Rock Review – Caned By Nod (Cody Jinks) – “None The Wiser”

Going into this, let’s all just appreciate that yours truly is a country music critic, which means I am uniquely unqualified to share opinions on rock or heavy metal music with any sort of authority, and am dramatically unversed on the nomenclature or current trends of the rock music industry at large. Growing up, when I wanted to reach for something heavy, it was either punk music or Johnny Paycheck. Sure, I had a couple of Metallica records, but in the metal world, that’s like your mom buying you an Executioner skateboard at Target and calling yourself a thrasher.

At this point, premier independent country artists releasing rock records feels almost like a rite of passage. Hank Williams III was one of the original artists to help open up lanes for country artists beyond mainstream radio, and spurn a migration of punk and metal fans into traditional country by dabbling in both disciplines at the same time. Then Sturgill Simpson came along with Sound & Fury, which felt like a bit more of a polarizing journey, but one many of his fans were willing to follow him on. At this point perhaps we should expect the next record from Tyler Childers to be death metal.

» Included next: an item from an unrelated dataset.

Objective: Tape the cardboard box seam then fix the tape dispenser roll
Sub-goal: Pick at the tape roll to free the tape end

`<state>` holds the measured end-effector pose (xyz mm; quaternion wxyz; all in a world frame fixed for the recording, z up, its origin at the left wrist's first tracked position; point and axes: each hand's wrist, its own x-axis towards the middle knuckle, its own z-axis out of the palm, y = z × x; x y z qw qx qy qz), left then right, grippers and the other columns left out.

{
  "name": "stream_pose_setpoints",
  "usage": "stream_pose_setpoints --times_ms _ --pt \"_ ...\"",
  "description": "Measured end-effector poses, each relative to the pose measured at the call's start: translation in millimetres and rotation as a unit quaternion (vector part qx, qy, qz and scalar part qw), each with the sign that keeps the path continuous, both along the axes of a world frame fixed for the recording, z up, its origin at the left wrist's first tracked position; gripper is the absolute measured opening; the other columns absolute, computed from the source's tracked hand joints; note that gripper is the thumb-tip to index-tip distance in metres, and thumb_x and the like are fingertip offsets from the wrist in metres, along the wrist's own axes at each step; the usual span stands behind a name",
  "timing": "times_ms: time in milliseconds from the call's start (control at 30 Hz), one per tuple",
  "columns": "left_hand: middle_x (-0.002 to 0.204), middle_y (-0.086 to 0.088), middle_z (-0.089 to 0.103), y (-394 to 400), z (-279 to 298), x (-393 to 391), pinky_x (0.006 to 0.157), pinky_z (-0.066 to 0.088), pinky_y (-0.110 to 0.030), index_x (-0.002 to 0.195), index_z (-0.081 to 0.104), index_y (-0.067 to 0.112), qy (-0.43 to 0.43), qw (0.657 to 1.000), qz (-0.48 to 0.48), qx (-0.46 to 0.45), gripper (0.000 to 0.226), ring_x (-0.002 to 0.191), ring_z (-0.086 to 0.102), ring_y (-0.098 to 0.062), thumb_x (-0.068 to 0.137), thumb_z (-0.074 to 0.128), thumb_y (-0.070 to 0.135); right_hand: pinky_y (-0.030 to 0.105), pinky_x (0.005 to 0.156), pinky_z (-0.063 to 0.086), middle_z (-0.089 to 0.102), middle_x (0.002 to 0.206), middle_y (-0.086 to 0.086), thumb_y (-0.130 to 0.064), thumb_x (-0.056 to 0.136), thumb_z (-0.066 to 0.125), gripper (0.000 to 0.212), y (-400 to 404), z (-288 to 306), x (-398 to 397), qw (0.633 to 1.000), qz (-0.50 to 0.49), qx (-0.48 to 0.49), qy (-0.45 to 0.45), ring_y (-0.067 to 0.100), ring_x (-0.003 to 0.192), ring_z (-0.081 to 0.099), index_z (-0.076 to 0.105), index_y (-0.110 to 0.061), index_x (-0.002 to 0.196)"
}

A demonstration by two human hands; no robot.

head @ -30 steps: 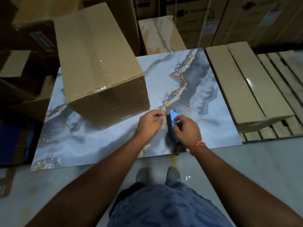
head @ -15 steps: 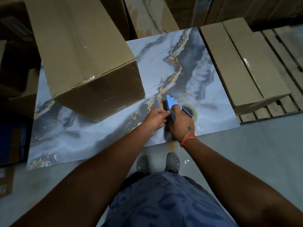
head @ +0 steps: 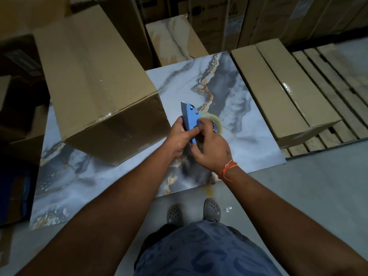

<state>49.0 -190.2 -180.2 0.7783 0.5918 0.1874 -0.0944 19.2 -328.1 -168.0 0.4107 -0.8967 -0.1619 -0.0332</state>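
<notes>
Both hands gripped the blue metal tape dispenser [head: 190, 121]: left hand [head: 180, 139] closed around its frame, right hand [head: 211, 148] fingers curled nearest the clear tape roll [head: 216, 122], which protruded right of the frame.

The large brown cardboard box [head: 95, 84] lies on the marbled slab [head: 235, 100], in the upper left of the frame. The slab lies on the grey floor [head: 308, 186] and fills the middle of the frame. The blue tape dispenser [head: 190, 121] is at the centre, above the slab and right of the box, between the left hand [head: 180, 138] and the right hand [head: 211, 148]. The long flat carton [head: 278, 90] lies on the wooden pallet [head: 334, 76] at the upper right, just beside the slab. Stacked boxes [head: 215, 18] stand behind, along the top.
</notes>
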Motion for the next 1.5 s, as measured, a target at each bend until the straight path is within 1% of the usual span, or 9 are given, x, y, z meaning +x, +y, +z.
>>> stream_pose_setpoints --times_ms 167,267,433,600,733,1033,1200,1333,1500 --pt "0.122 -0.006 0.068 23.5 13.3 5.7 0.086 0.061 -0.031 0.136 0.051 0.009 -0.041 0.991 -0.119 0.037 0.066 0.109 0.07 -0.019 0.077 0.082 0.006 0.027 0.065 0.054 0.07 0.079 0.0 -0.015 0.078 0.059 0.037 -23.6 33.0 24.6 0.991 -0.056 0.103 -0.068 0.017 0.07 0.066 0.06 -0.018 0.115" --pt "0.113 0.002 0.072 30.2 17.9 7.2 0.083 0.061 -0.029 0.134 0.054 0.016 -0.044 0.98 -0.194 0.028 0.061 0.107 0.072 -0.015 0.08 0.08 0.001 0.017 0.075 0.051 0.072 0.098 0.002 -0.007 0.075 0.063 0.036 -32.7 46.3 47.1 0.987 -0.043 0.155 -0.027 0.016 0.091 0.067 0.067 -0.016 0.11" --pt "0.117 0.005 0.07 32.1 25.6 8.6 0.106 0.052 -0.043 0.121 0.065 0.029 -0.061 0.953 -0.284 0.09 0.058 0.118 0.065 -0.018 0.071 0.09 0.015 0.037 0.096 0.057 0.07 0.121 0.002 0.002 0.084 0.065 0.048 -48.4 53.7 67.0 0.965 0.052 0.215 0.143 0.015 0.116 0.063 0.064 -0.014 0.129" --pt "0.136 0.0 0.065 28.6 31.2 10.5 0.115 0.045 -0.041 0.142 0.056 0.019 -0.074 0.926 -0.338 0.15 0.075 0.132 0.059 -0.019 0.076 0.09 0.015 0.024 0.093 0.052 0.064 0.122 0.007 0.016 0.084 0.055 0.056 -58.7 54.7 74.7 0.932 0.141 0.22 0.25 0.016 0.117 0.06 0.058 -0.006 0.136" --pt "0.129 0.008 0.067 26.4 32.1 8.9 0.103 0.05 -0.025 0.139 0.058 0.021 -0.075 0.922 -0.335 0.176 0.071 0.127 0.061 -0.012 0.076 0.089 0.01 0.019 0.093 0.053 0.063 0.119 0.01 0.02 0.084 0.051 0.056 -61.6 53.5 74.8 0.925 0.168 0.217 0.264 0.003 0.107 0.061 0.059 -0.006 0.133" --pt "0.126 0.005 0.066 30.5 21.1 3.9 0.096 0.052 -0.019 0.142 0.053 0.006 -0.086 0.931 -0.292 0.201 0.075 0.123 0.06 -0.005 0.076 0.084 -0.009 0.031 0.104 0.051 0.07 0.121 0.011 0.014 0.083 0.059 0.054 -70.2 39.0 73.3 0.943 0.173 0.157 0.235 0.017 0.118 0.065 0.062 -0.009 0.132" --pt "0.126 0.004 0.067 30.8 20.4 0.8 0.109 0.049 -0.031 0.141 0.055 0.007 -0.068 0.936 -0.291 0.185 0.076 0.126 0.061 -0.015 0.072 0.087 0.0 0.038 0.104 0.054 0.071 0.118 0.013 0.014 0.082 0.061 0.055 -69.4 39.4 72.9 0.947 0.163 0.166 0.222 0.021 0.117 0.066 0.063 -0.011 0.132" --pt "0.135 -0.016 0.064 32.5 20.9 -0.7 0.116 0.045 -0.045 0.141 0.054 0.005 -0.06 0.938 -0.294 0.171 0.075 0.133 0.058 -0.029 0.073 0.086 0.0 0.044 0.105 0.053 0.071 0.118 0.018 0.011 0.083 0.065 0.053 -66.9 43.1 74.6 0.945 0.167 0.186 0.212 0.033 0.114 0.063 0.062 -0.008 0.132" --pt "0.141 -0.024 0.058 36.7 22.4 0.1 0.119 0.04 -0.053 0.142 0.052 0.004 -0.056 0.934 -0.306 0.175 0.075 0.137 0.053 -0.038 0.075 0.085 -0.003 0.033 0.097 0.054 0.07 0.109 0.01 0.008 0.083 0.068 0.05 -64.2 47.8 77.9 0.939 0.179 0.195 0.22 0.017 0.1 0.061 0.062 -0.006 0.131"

But we’re all music fans first, right? Then our allegiances split down genre lines. And since the early days of independent and underground country—from Mike Ness, to Bloodshot Records, to Hank3—revivalist traditional country and heavy rock music have enjoyed a close kinship in not just lyrical content, but in the DIY approach to the music overall, and the way it’s supported through grassroots networks as opposed to more conventional and mainstream music portals.

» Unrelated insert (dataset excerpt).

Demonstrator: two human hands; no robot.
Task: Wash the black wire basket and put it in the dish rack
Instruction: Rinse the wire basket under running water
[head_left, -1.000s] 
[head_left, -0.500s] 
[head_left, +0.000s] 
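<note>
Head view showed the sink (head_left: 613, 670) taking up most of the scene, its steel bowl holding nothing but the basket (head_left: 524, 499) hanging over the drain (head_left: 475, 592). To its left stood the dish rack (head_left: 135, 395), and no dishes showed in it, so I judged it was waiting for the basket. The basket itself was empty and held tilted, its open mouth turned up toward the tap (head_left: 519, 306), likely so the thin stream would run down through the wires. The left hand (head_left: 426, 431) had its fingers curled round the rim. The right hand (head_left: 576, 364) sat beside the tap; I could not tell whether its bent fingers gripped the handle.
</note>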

Cody Jinks dabbling in metal music can’t come as a surprise to anyone. He started his musical career off as the lead singer and guitarist in a band called Unchecked Aggression. It was active between 1998 and 2003, and was heavily influenced by Pantera and Metallica, releasing an album in 2002 called The Massacre Begins.

Unchecked Aggression went out to Los Angeles to try and make it, but ultimately broke up. Jinks took a year off from music afterwards before starting his career in country in 2005, wanting to return to the roots of the music he grew up with. Cody regularly wears metal T-shirts on stage, and at his personally-curated festival in Fort Worth in 2018, he booked two metal bands in The Sword and Corrosion of Conformity.

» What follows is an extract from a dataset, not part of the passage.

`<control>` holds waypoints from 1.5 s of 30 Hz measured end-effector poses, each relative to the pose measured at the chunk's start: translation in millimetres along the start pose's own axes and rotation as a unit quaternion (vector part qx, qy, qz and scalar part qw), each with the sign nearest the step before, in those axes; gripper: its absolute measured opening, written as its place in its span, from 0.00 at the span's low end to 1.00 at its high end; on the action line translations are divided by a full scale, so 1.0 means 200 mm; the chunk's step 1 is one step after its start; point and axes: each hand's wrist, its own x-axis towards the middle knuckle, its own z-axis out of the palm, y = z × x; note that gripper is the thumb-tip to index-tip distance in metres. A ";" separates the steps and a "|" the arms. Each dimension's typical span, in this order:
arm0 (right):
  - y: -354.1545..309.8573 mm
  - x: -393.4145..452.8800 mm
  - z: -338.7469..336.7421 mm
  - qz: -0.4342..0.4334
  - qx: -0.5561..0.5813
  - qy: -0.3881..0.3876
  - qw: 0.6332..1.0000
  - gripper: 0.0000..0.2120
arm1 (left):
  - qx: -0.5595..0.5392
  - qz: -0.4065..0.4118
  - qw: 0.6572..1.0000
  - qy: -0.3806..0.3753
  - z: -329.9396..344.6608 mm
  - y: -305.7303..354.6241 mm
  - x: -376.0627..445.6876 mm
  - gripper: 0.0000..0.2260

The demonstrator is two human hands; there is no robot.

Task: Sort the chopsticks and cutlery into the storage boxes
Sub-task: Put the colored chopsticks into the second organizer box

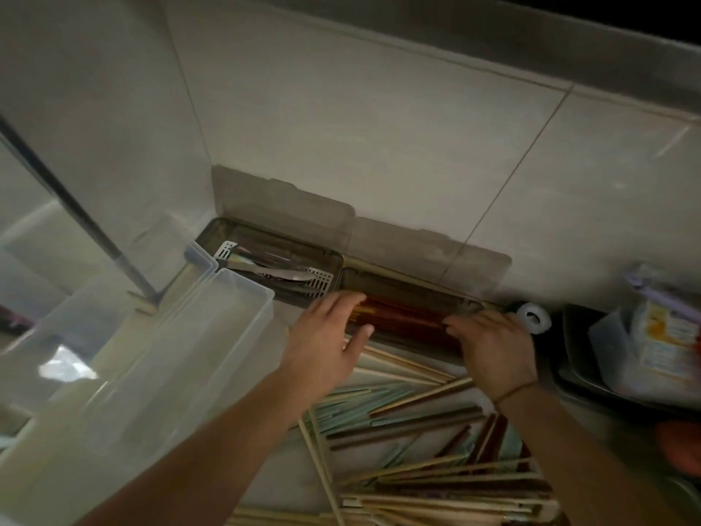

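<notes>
Dim light; a pale tiled wall (379,146) rises beyond the hands, meeting a corner left of them.

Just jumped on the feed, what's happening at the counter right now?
A person is loading dark red chopsticks into the right storage box against the wall. The left hand rests open at one end of the bundle, while the right hand grips the other end. The left storage box already holds metal cutlery. Many mixed chopsticks lie unsorted on the counter.
</notes>
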 end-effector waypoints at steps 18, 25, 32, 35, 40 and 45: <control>-0.06 0.36 0.29 -0.010 -0.145 -0.346 0.927 0.13 | 0.110 -0.039 0.983 -0.139 0.11 -0.09 -0.11 0.17; 0.04 -0.01 0.05 0.092 0.064 -0.096 0.989 0.10 | 0.030 0.162 0.974 -0.155 0.25 0.01 -0.40 0.12; 0.21 -0.60 -0.02 -0.095 0.083 -0.274 0.953 0.04 | 0.079 0.288 0.909 -0.291 0.42 0.13 -0.67 0.22; 0.20 -0.62 -0.02 -0.072 0.071 -0.310 0.945 0.26 | 0.104 0.294 0.902 -0.298 0.43 0.16 -0.69 0.23; 0.22 -0.64 0.02 -0.084 0.056 -0.317 0.943 0.26 | 0.112 0.314 0.899 -0.285 0.39 0.18 -0.69 0.24; 0.28 -0.62 0.01 -0.058 0.063 -0.358 0.930 0.16 | 0.137 0.318 0.891 -0.295 0.37 0.16 -0.71 0.25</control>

So Cody Jinks knows his way around metal music, and he proves that with None The Wiser. This isn’t some lark, though he’s also not launching the Caned By Nod project as replacement for country, or trying to pass it off as country as some pop and rock acts do. It’s a passion project. And to this set of ears that’s admittedly uncalibrated to this kind of music, I have to say I like it for what it is.

There’s been some debate on whether None The Wiser really is a metal album. The opening song and early single “Middle Finger” does sound more like an aggressive form of grunge-era rock. Think Soundgarden on steroids. The song “Covet” that comes in the center of this record is more an ambient version of hard rock than metal as well. But when you hear the attack and aggressiveness of “Seeing Ghosts,” “Led Astray” and later “Broken Wings,” these songs definitely migrate into metal territory. It just might not be as heavy as many of the devotees of that discipline are used to in an era where everything metal seems to be pushed more towards the “death” side of the spectrum.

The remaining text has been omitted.